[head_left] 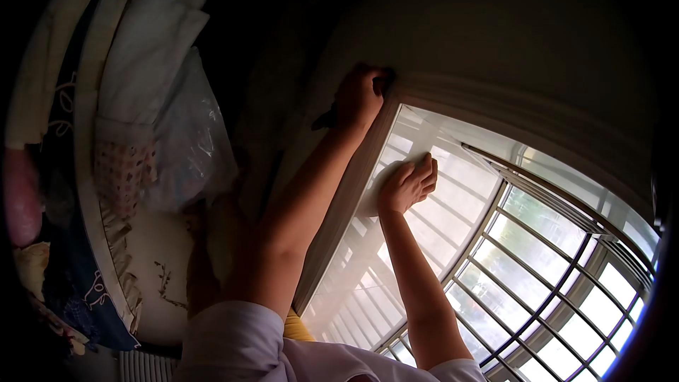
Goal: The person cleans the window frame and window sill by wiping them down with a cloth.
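Observation:
My left hand [359,97] is raised to the upper corner of the pale window frame [348,213]. Its fingers are closed round a dark object, whose ends stick out on both sides of the fist; shadow hides what kind it is. Lower and to the right, my right hand [408,185] rests against the glossy white window recess [453,201]. Its fingers are curled in, and whether anything lies under them is hidden. A soft grey shadow falls on the surface beside this hand.
Dark window bars [527,290] curve across the bright window at lower right. A metal rail [530,187] runs along the recess. At left, a clear plastic bag [194,134], white cloth [148,49] and patterned bedding [163,269] lie close by. The dim wall [509,35] spans the top.

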`<state>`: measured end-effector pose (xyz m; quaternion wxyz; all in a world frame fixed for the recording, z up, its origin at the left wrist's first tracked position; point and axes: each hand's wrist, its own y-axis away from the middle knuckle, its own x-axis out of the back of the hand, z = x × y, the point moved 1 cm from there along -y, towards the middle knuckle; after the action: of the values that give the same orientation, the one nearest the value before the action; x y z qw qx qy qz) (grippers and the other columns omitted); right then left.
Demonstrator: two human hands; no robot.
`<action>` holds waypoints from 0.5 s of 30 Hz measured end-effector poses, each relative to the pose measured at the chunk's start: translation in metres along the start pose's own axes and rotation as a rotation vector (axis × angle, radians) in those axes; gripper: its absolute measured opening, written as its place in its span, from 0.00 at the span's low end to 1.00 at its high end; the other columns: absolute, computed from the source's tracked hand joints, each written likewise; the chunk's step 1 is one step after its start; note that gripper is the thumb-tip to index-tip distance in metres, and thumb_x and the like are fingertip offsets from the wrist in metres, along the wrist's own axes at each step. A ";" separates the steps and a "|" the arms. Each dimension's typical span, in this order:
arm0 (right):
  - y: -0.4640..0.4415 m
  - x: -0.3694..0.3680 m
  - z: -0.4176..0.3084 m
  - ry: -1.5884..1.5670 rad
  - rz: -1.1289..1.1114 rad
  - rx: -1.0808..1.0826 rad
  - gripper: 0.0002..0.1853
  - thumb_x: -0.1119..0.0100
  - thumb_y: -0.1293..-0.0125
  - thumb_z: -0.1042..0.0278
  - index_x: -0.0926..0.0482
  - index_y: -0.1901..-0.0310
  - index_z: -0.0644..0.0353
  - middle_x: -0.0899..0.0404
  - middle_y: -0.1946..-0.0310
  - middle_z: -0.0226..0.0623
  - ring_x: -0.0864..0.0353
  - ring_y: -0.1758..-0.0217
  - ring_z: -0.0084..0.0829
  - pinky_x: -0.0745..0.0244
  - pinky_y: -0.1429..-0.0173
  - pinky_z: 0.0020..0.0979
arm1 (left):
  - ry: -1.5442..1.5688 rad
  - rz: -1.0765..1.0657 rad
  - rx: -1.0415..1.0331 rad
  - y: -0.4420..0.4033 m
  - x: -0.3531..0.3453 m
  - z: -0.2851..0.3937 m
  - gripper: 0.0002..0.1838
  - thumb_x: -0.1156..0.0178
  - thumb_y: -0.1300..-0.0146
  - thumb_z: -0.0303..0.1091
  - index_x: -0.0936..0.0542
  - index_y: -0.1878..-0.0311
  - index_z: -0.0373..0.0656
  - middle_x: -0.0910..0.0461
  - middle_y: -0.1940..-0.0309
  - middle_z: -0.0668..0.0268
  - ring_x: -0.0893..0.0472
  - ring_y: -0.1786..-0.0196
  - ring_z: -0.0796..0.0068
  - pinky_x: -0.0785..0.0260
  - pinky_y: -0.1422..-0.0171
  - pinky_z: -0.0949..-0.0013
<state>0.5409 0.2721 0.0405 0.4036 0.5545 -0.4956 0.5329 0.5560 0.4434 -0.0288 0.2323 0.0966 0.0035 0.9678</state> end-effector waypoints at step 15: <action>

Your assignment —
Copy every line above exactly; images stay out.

Result for this task —
[head_left] 
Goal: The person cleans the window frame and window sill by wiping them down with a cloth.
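Observation:
My left hand [359,97] is raised to the upper corner of the pale window frame [348,213]. Its fingers are closed round a dark object, whose ends stick out on both sides of the fist; shadow hides what kind it is. Lower and to the right, my right hand [408,185] rests against the glossy white window recess [453,201]. Its fingers are curled in, and whether anything lies under them is hidden. A soft grey shadow falls on the surface beside this hand.
Dark window bars [527,290] curve across the bright window at lower right. A metal rail [530,187] runs along the recess. At left, a clear plastic bag [194,134], white cloth [148,49] and patterned bedding [163,269] lie close by. The dim wall [509,35] spans the top.
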
`<state>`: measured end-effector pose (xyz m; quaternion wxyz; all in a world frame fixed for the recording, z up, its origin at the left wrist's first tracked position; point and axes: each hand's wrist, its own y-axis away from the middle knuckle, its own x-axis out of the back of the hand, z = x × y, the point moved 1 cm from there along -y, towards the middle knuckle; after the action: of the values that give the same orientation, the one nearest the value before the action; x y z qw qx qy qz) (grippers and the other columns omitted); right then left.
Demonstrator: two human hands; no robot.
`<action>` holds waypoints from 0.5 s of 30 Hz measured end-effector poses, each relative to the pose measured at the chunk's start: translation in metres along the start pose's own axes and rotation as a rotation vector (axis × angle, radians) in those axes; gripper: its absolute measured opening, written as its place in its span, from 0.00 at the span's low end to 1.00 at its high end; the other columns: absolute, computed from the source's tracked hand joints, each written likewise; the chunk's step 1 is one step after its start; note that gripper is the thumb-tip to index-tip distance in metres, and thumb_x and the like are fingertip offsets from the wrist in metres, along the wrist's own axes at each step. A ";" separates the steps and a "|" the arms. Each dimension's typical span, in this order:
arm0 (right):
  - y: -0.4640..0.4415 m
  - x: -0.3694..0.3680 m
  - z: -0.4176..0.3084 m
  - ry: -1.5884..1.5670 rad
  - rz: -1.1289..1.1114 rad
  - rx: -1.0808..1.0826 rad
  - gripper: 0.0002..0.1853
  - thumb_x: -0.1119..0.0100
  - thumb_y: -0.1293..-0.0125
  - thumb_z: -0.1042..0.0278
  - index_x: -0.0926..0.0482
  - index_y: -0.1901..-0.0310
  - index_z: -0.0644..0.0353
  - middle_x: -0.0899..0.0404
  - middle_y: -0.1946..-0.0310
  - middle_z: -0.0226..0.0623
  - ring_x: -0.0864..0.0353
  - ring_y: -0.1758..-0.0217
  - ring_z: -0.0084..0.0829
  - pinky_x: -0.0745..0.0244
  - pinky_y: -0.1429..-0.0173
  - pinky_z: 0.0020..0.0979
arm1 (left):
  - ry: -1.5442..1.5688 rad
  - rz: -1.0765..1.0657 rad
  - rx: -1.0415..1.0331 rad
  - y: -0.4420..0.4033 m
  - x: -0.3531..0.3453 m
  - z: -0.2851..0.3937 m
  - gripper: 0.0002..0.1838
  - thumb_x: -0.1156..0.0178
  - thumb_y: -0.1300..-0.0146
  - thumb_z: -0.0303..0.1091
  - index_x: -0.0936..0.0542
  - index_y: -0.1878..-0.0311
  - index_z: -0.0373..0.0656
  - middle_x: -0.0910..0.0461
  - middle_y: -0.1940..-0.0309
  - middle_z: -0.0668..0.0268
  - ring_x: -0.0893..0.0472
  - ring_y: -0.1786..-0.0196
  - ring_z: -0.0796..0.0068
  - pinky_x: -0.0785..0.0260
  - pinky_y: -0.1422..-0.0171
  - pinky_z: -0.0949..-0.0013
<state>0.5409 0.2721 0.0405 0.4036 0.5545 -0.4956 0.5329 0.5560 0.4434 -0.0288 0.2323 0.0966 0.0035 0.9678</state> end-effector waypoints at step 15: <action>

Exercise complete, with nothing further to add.